JUAN JOSÉ NARCISO CHÚA
No podían faltar los vendedores ambulantes de diversas baratijas, alimentos y chunches de todo tipo, con lo cual el espacio parecía un hervidero de llegadas y retiradas, de venidas e idas, de avances y retrocesos, que se confundían con los gritos de los ayudantes de buses y los mercaderes. Todo ello era una muestra de diversidad, de desorden, pero no se detenía en ningún momento, sino por los momentos cuando algunos transeúntes se subían a un bus o un taxi, pero llegaban otros y así el pequeño caos se mantenía, se alargaba, se llenaba a cada llegada, se vaciaba a cada ida, en fin su duración era corta pero otras personas se sumaban a la convergencia urbana de ese momento.
Sin embargo, si había una constante. En el primer instante no se podía percibir inmediatamente, pero después su presencia era inequívoca, era sensible, era sentida, era escuchada. Sí, era música o algo parecido que buscaba darle armonía a un pliego de sonidos que se buscaban articular para convertirlo en una melodía. No era fácil encontrar de dónde provenía, puesto que el desorden, el griterío, los ruidos de los motores impedían precisar un punto de origen claro, así que la única forma de determinar la fuente de una expresión del arte como es la música fue seguirla despacio, hasta llegar a su punto de salida.
Y ahí estaban. Eran dos personas. El primero era un adulto de tez morena, pelo lacio, de mediana estatura y se notaba que su piel estaba quemada por el sol, se evidenciaba en aquella textura que brillaba por lo tostado de la piel cuando se expone exageradamente al sol, su ropa era sencilla una playera café un tanto desteñida, un pantalón negro y zapatos desgastados. Él era quien tocaba la guitarra, ésta era de aquellas “hechizas”, pequeña, de alambre grueso de cable y no de las que son elásticas y suaves al posar los dedos, era café y la tocaba de una forma inusual, puesto que la sostenía en posición vertical. Al rasgar las cuerdas, conseguía obtener una lejana melodía que no se distinguía fácilmente, puesto que los acordes resultaban desafinados por las cuerdas y el cajón pequeño de la guitarra, pero conseguía establecer ciertos acordes gruesos y monótonos, para construir ciertos compases y ligeros ritmos confusos para terminar en notas armónicas pero atípicas.

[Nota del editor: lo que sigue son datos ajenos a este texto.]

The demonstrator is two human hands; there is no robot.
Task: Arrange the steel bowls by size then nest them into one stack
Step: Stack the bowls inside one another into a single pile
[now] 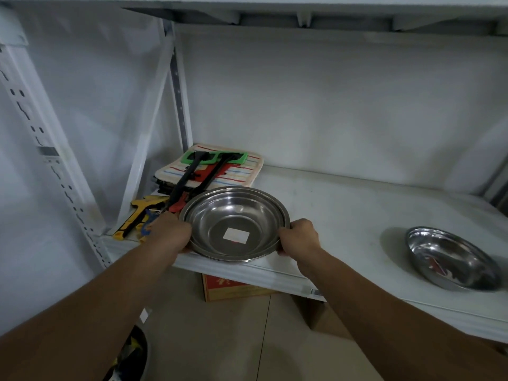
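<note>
Head view: our left hand (171, 233) and right hand (298, 237) clasp opposite rims of nested steel bowls (235, 224) at the shelf (343, 215) edge; lone steel bowl (450, 258) lies well right, nearer the right hand.

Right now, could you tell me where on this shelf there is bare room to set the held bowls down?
The widest bare patch of the shelf lies between the nested bowls, gripped by the left hand and right hand, and the lone bowl at right. The strip along the back wall is also bare. The left corner is crowded with the striped cloth and tools.
</note>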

La otra persona era una niña entrando en la adolescencia, tenía el pelo largo e hirsuto con manchas de flor dispersas en su cabellera. Su contextura era delgada y morena como el papá, pero para sus 13 o 14 años, era más alta que el progenitor, pero su delgadez mostraba las señas particulares de la desnutrición, pues en su piel morena se notaban manchas blancas que son propias de esa condición socioeconómica que en el país es de porcentajes elevados.
Más allá de ello, sus pies no vestían calzado, estaba completamente descalza y posaba sus pies sobre un espacio reducido en donde había tierra y buscaba alejarse del cemento. Su blusa era una de aquellas sin mangas de color fucsia, lo cual permitía destacar sus brazos delgados y largos que culminaban en manos de igual envergadura. Vestía un pantalón o licra pegado a su cuerpo, lo cual destacaba su delgadez, pero llegaba debajo de las rodillas, por lo cual también afinaba su estructura longuilínea. El instrumento que ella tocaba era también hechizo, se notaba metálico, cilíndrico y con ranuras sobre las cuales ella pasaba una lata y así acompañaba a su padre en esa melodía triste que buscaba ser alegre.

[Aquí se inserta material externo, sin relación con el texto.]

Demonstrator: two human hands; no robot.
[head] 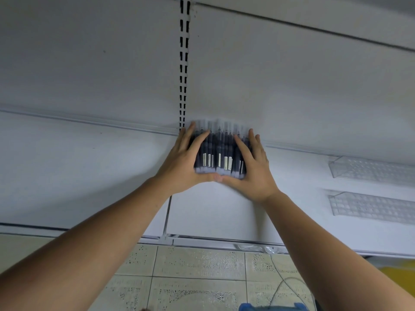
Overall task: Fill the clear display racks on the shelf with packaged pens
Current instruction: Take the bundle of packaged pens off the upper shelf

Ambos buscaban ensamblar acordes y sonidos para conseguir una melodía desconocida, unos girones de música robados a instrumentos improvisados, una conjunción de tonadas que buscaban armonizar, pero desentonaban; sin embargo, ahí estaban bajo el sol inclemente y únicamente intentando divertir, buscando que los peatones se apiaden de su esfuerzo, sin reparar en la congruencia musical, para ganarse unos centavos. Así seguían tocando el padre y la hija, moviéndose al ritmo de la cadencia musical que emanaban, luciendo su música y sus instrumentos, mostrando en conjunto su interés por ganarse la vida de una forma decente, pero dura. La música siguió en mis oídos, se mantuvo en el aire, se disipó en el viento, se escapó al cielo, se metió en los buses y taxis, su sonido era triste, socarrón, grave; parecía la melodía de la pobreza, la música de la tristeza, la armonía de la desigualdad y la expresión musical de la lucha por las oportunidades.
“Su blusa era una de aquellas sin mangas de color fucsia, lo cual permitía destacar sus brazos delgados y largos que culminaban en manos de igual envergadura.”